YOUR GOAL: From the data, return each line holding the word "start".

- - - - -

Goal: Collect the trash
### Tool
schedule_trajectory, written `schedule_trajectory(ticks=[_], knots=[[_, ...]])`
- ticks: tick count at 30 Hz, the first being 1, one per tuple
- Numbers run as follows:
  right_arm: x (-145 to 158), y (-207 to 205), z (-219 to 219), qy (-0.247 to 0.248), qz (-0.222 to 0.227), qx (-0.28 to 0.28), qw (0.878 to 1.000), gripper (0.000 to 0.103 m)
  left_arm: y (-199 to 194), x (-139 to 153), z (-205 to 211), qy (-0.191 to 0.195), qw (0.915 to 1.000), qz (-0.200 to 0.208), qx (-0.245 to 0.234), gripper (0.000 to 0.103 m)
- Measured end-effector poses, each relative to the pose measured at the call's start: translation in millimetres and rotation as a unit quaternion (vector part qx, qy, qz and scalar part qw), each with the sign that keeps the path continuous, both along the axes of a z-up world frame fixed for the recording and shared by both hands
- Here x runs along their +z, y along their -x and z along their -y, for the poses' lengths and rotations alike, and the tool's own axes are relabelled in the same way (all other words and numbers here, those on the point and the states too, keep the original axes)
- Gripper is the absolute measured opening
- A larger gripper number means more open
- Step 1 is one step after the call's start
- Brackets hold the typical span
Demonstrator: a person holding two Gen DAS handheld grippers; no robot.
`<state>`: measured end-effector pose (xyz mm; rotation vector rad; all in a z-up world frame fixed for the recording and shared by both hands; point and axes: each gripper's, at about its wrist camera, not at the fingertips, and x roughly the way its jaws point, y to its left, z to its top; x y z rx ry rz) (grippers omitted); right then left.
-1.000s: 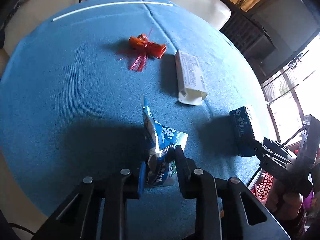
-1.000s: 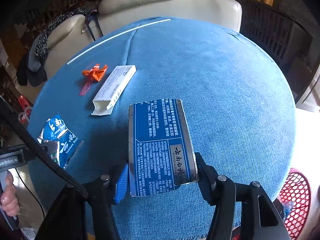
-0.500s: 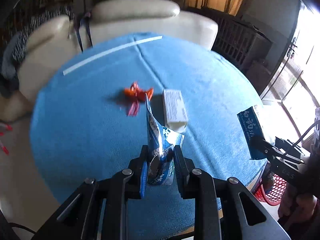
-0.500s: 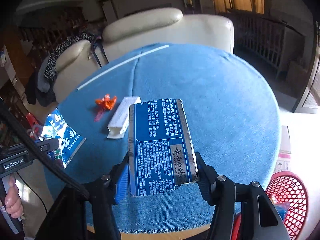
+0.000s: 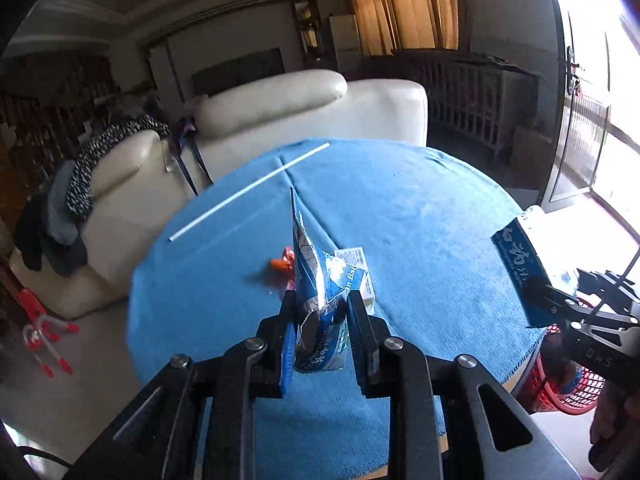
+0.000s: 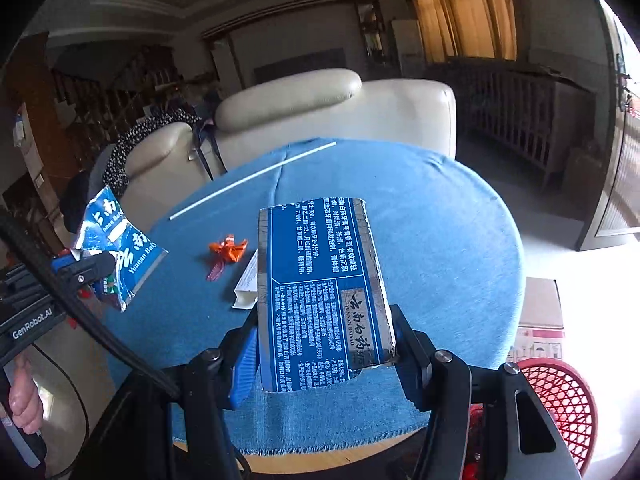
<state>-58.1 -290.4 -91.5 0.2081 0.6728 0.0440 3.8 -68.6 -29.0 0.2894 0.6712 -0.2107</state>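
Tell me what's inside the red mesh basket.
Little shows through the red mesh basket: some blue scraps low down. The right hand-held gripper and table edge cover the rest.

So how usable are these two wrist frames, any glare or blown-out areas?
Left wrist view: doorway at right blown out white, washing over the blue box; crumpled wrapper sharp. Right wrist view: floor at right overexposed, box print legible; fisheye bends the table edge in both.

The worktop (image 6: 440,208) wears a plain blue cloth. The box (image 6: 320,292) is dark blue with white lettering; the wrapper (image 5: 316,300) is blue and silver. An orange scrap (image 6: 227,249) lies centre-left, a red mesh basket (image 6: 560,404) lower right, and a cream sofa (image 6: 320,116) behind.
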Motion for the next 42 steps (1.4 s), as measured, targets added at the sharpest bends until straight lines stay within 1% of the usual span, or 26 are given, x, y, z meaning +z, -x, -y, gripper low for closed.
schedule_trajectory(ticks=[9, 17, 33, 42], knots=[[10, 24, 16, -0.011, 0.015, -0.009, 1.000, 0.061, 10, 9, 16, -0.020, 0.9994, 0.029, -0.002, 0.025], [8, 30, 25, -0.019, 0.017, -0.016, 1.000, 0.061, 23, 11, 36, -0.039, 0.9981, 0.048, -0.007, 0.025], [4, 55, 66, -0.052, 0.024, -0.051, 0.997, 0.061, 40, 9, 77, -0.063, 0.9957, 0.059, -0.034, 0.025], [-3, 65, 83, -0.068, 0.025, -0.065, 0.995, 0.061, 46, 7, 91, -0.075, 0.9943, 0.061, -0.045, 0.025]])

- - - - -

COMPLETED TASK:
- Measured end-effector poses, each relative to the pose measured at the call's start: translation in millimetres and rotation as a unit quaternion (vector part qx, qy, qz and scalar part qw), each with the sign that keeps the path continuous, both along the axes of a z-up world frame fixed for the recording and shared by both hands
- Step 1 is one step after the call's start

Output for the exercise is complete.